If I may wax poetic for a moment:

“If you want to build a ship, don't drum up people together to collect wood and don't assign them tasks and work, but rather teach them to long for the endless immensity of the sea." - Antoine de Saint-Exupery

There's a thin line between inspiring others and unsuccessfully evangelizing. Also a thin line between persistent reminders and forcing an issue. Take for example my Excel woes, which I've all but given up on, that horse being dead enough. I've resolved that there is some intrinsically intuitive element to Excel that make it everyone's choice toolmaking environment. (shrugs). More power to it.

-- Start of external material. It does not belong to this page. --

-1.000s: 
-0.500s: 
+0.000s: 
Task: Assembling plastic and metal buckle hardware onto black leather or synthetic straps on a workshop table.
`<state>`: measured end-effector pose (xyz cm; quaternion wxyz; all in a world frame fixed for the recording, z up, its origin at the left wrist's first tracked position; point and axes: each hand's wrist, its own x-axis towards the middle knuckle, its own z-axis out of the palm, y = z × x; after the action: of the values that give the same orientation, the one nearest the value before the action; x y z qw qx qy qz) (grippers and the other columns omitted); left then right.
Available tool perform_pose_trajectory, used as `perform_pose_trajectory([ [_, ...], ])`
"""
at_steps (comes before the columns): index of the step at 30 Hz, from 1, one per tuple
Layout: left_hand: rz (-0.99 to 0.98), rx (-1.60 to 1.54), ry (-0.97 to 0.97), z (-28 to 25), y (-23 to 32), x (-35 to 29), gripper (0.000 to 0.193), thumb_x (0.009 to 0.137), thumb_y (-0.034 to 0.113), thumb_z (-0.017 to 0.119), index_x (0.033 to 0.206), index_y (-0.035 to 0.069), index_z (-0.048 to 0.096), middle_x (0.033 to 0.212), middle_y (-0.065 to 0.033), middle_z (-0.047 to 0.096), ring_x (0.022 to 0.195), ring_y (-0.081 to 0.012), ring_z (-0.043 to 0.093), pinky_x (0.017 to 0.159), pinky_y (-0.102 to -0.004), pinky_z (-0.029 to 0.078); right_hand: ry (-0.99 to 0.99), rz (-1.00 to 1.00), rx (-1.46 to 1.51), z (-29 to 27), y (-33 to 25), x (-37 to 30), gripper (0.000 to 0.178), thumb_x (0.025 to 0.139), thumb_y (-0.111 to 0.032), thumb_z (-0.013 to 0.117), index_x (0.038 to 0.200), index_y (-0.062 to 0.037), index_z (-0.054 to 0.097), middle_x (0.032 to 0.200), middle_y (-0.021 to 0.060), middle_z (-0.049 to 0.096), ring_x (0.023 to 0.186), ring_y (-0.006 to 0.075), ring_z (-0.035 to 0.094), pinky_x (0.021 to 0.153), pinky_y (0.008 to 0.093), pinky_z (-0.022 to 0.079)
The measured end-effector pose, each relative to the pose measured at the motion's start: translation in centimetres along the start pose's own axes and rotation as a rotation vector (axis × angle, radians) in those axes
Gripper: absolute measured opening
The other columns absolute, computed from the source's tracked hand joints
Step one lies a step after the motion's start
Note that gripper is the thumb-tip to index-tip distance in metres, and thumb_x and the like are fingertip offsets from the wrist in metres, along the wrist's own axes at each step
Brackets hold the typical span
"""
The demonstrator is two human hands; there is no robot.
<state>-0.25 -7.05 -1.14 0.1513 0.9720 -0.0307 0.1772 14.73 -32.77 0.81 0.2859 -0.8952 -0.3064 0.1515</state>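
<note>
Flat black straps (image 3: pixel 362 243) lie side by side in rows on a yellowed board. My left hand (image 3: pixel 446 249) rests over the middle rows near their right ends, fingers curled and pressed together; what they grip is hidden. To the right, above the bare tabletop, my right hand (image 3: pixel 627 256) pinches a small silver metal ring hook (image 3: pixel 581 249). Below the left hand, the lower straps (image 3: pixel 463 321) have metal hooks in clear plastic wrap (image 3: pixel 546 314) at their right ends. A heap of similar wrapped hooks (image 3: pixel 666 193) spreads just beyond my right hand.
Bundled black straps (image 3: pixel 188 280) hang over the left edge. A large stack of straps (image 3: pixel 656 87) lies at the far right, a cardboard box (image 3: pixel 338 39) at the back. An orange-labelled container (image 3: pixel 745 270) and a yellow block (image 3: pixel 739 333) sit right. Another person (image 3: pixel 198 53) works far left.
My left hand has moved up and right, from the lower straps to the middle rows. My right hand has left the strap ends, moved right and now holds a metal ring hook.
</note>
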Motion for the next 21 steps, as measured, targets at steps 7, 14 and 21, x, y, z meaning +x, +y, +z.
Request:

The designers created a lingua franca for small-to-mid-range quantities of mathematical calculations. The point at which I get cranky is when people insist that Excel be used despite Excel itself getting in the way of solving a problem. I feel like the logical hop people make from using the system calculator to Excel should be met with the same hop towards using a more robust (albeit more complicated) tool. I can tell people that. Lots of times. I can smile, look up and to the right at nothing for a beat, and then look back self-righteously. But it offers nothing by way of teaching them to love the sea.

There's another element to the "Josh-type" thing, aside from just the Josh-type things being programming related. At the time when my coworker brought this up, it was a question of maintenance and involvement. "If this breaks, Josh, how do we fix it? Do we have to call you?" -"No, you can do X." -"What if we want to change it?" -"You can change the code." -"We don't want to change the code." -"Then you call me."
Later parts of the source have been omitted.